Tag Archives: Kathryn Hocking

Staples Books A Winner

Sure, Baylor beat up on Gonzaga in this year’s NCAA men’s basketball championship game.

But the real winner is A Tale of Two Cities.

And I don’t mean Waco and Spokane.

Charles Dickens’ 1859 novel took first place in a tournament as hotly contested as that other March Madness: Staples High School’s annual Book Bracket.

Every year there’s a theme. Past ones have included Favorite Book Ever (To Kill a Miockingbird) and Best Book to Movie Adaptation (Harry Potter and the Sorcerer’s Stone).

Mary Katherine Hocking

Students and staff vote for each round, then watch the winners advance on large posters and via email updates from the organizer, teacher Katherine Hocking and the Staples English Department.

This year’s theme was Best Opening Lines. Seedings for the 32 contestants were done by American Book Review.

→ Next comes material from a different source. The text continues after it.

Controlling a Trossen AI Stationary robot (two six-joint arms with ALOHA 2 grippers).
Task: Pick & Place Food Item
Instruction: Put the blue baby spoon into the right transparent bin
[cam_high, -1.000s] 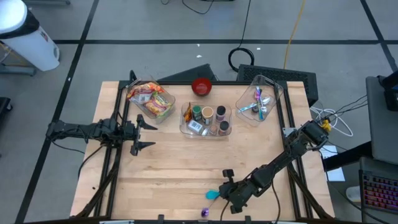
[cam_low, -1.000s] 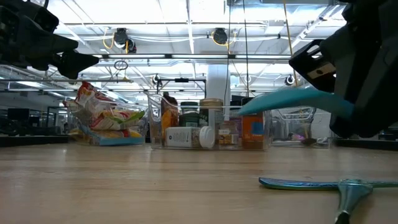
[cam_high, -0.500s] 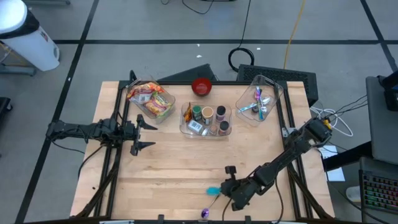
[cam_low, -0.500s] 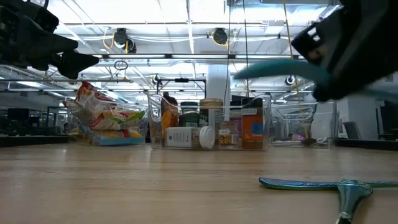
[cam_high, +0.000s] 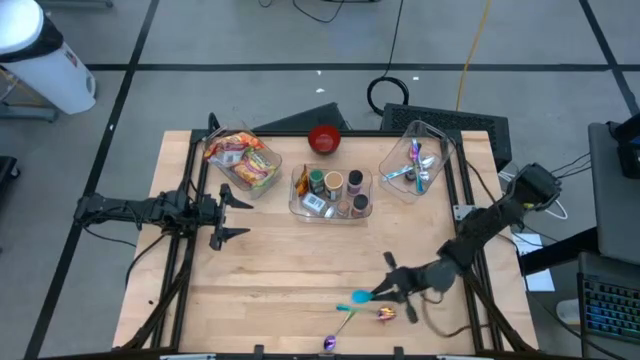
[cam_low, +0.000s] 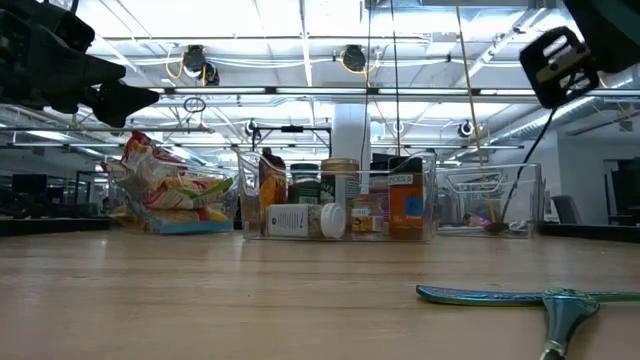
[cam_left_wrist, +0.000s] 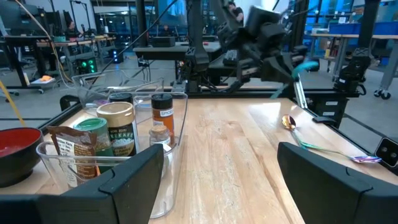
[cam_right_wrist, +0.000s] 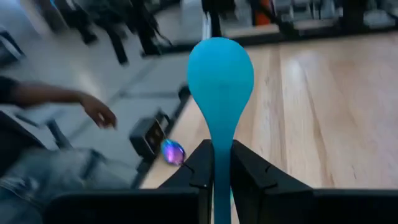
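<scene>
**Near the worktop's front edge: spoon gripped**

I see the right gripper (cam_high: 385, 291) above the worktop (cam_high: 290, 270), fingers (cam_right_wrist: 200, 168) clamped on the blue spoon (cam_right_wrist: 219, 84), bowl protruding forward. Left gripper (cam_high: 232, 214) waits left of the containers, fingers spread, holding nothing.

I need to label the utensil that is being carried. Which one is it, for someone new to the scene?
Look at the wooden table, near its front edge on the right side. There the right gripper is shut on a blue spoon, lifted off the surface. The iridescent spoon beside it lies loose on the wood.
</scene>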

Dickens’ “It was the best of times, it was the worst of times …” was ranked high, of course. But George Orwell’s “It was a bright cold day in April, and the clocks were striking thirteen” — from 1984 — was right up there too.

Tournament of Books opening lines also included the terse “Call me Ishmael” (Moby-Dick), “Happy families are all alike; every unhappy family is unhappy in its own way” (Anna Karenina), and the classic “It was a dark and stormy night” (from Edward George Bulwer-Lytton’s Paul Clifford, though few people know that).

Other contenders ranged from The Adventures of Huckleberry Finn and The Catcher in the Rye to Beloved and Don Quixote.

The full Tournament of Books bracket.

A big bulletin board outside the library — courtesy of librarians Jenn Cirino and Nicole Moeller — drew plenty of attention (and, thanks to QR codes, allowed people to vote).

Each book was available for checkout, too. (No one had to read the books to vote, though: The first lines were helpfully added to the board.)

The library display.

David Copperfield (“Whether I shall turn out to be the hero of my own life, or whether that station will be held by anybody else, these pages must show…”) was the Oral Roberts of the Staples tournament. It was the lowest seeded book to make it into the Final Four, but its loss there prevented what would have been an epic Dickens vs. Dickens title match.

Balloting went down to the wire. Ten late votes for A Tale of Two Cities helped Dickens emerge victorious over his fellow English novelist.

The finalists!

For basketball fans and book lovers, springtime at Staples is the best of times indeed.

Staples High School’s 2021 March Madness winnter!